- [Assigned task]:
Set down the whole listing that follows, precisely as written.
(Data to process begins)
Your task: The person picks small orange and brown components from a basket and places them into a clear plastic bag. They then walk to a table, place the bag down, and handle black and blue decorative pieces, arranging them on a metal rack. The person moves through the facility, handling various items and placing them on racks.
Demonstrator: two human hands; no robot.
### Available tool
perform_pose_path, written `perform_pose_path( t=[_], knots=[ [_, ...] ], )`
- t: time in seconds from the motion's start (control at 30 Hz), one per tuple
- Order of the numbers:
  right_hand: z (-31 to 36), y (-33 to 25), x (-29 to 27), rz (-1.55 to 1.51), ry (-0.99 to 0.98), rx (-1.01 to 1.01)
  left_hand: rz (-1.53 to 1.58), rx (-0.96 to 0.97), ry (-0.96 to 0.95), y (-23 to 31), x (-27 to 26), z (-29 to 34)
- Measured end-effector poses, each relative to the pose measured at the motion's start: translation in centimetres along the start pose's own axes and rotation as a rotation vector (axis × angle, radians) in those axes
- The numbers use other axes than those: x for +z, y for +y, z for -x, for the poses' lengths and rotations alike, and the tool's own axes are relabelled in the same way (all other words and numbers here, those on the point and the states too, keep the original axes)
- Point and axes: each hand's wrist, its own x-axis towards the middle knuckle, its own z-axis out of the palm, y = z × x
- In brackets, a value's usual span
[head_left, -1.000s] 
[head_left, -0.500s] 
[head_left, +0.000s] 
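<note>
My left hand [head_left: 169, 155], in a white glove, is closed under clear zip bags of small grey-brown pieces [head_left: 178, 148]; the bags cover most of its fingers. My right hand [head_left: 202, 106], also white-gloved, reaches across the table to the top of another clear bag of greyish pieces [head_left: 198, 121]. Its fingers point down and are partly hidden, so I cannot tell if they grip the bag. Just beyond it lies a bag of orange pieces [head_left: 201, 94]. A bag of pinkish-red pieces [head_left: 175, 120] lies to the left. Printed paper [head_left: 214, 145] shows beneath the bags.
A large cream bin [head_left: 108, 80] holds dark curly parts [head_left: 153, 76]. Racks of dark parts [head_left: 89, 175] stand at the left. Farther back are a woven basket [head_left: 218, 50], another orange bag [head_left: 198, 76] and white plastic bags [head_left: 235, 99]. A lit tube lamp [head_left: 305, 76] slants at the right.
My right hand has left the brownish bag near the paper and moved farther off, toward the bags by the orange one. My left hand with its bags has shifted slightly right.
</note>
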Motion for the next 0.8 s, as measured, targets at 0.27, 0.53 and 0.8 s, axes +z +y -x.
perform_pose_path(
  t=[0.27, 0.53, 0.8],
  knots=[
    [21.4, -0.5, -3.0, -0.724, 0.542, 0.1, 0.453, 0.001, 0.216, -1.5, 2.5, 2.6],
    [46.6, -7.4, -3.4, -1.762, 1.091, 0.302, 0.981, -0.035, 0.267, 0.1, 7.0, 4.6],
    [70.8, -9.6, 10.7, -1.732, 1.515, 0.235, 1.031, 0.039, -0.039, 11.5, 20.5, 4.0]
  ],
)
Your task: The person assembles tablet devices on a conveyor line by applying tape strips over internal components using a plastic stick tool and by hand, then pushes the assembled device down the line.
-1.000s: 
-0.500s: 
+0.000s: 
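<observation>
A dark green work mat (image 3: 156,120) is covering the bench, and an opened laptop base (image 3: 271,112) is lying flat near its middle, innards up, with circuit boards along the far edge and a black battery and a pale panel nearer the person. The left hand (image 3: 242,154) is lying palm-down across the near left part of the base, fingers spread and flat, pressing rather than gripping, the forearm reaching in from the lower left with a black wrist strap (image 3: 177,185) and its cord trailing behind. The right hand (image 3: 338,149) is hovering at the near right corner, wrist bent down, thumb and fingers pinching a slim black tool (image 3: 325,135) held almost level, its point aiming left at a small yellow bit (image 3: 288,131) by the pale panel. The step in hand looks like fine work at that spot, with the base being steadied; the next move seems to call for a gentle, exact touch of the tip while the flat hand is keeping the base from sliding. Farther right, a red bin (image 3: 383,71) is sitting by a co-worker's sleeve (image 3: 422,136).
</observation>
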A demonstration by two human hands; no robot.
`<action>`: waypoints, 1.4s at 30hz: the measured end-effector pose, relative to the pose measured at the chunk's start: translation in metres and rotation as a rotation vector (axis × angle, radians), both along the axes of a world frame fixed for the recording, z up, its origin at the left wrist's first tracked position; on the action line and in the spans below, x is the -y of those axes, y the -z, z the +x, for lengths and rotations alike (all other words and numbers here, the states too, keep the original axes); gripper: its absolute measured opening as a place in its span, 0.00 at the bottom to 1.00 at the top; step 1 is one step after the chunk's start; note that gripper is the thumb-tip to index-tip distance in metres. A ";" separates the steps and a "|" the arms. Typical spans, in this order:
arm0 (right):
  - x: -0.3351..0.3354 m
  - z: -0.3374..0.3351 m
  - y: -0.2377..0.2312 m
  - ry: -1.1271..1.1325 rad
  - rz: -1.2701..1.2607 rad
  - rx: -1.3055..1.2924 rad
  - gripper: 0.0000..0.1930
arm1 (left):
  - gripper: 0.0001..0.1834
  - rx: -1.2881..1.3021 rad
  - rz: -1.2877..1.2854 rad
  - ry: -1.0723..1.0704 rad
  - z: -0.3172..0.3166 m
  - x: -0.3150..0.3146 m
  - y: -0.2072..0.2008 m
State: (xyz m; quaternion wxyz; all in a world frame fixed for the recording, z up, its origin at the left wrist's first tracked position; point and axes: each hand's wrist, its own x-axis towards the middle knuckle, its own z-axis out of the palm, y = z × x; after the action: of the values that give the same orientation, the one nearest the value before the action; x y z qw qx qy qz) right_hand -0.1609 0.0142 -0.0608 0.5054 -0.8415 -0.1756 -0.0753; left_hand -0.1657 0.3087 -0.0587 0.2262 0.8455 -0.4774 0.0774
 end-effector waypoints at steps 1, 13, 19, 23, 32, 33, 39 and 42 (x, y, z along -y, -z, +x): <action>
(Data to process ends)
- [Response area]:
Your task: The person picks small orange and brown components from a basket and places them into a clear plastic bag. They then walk to a table, place the bag down, and handle black and blue decorative pieces, arranging them on a metal rack. The person moves through the facility, handling various items and placing them on racks.
Demonstrator: two human hands; no robot.
### Available tool
perform_pose_path, written `perform_pose_path( t=[_], knots=[ [_, ...] ], )`
- t: time in seconds from the motion's start (control at 30 Hz), one per tuple
- Order of the numbers:
  right_hand: z (-31 to 36), y (-33 to 25), x (-29 to 27), rz (-1.55 to 1.51), ry (-0.99 to 0.98), rx (-1.01 to 1.01)
  left_hand: rz (-1.53 to 1.58), rx (-0.96 to 0.97), ry (-0.96 to 0.95), y (-23 to 31), x (-27 to 26), z (-29 to 34)
- Measured end-effector poses, each relative to the pose measured at the motion's start: translation in centimetres along the start pose's own axes and rotation as a rotation vector (axis × angle, radians) in those axes
- The numbers use other axes than those: x for +z, y for +y, z for -x, for the poses' lengths and rotations alike, and the tool's own axes are relabelled in the same way (all other words and numbers here, those on the point and the states too, keep the original axes)
- Point and axes: each hand's wrist, its own x-axis towards the middle knuckle, its own z-axis out of the palm, y = z × x
- In brackets, a value's usual span
[head_left, -1.000s] 
[head_left, -0.500s] 
[head_left, +0.000s] 
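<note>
My left hand [head_left: 169, 155], in a white glove, is closed under clear zip bags of small grey-brown pieces [head_left: 178, 148]; the bags cover most of its fingers. My right hand [head_left: 202, 106], also white-gloved, reaches across the table to the top of another clear bag of greyish pieces [head_left: 198, 121]. Its fingers point down and are partly hidden, so I cannot tell if they grip the bag. Just beyond it lies a bag of orange pieces [head_left: 201, 94]. A bag of pinkish-red pieces [head_left: 175, 120] lies to the left. Printed paper [head_left: 214, 145] shows beneath the bags.
A large cream bin [head_left: 108, 80] holds dark curly parts [head_left: 153, 76]. Racks of dark parts [head_left: 89, 175] stand at the left. Farther back are a woven basket [head_left: 218, 50], another orange bag [head_left: 198, 76] and white plastic bags [head_left: 235, 99]. A lit tube lamp [head_left: 305, 76] slants at the right.
My right hand has left the brownish bag near the paper and moved farther off, toward the bags by the orange one. My left hand with its bags has shifted slightly right.
</note>
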Motion for the next 0.8 s, as measured, targets at 0.27, 0.53 and 0.8 s, axes +z +y -x.
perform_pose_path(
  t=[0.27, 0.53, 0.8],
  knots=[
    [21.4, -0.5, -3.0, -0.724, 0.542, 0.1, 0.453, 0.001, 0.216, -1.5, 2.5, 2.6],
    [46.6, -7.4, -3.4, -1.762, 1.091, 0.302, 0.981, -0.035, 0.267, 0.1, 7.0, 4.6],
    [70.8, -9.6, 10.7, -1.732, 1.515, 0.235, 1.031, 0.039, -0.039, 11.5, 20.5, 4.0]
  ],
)
Your task: The person assembles tablet devices on a conveyor line by applying tape strips over internal components using a plastic stick tool and by hand, then pushes the assembled device down the line.
-1.000s: 
-0.500s: 
+0.000s: 
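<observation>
A dark green work mat (image 3: 156,120) is covering the bench, and an opened laptop base (image 3: 271,112) is lying flat near its middle, innards up, with circuit boards along the far edge and a black battery and a pale panel nearer the person. The left hand (image 3: 242,154) is lying palm-down across the near left part of the base, fingers spread and flat, pressing rather than gripping, the forearm reaching in from the lower left with a black wrist strap (image 3: 177,185) and its cord trailing behind. The right hand (image 3: 338,149) is hovering at the near right corner, wrist bent down, thumb and fingers pinching a slim black tool (image 3: 325,135) held almost level, its point aiming left at a small yellow bit (image 3: 288,131) by the pale panel. The step in hand looks like fine work at that spot, with the base being steadied; the next move seems to call for a gentle, exact touch of the tip while the flat hand is keeping the base from sliding. Farther right, a red bin (image 3: 383,71) is sitting by a co-worker's sleeve (image 3: 422,136).
</observation>
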A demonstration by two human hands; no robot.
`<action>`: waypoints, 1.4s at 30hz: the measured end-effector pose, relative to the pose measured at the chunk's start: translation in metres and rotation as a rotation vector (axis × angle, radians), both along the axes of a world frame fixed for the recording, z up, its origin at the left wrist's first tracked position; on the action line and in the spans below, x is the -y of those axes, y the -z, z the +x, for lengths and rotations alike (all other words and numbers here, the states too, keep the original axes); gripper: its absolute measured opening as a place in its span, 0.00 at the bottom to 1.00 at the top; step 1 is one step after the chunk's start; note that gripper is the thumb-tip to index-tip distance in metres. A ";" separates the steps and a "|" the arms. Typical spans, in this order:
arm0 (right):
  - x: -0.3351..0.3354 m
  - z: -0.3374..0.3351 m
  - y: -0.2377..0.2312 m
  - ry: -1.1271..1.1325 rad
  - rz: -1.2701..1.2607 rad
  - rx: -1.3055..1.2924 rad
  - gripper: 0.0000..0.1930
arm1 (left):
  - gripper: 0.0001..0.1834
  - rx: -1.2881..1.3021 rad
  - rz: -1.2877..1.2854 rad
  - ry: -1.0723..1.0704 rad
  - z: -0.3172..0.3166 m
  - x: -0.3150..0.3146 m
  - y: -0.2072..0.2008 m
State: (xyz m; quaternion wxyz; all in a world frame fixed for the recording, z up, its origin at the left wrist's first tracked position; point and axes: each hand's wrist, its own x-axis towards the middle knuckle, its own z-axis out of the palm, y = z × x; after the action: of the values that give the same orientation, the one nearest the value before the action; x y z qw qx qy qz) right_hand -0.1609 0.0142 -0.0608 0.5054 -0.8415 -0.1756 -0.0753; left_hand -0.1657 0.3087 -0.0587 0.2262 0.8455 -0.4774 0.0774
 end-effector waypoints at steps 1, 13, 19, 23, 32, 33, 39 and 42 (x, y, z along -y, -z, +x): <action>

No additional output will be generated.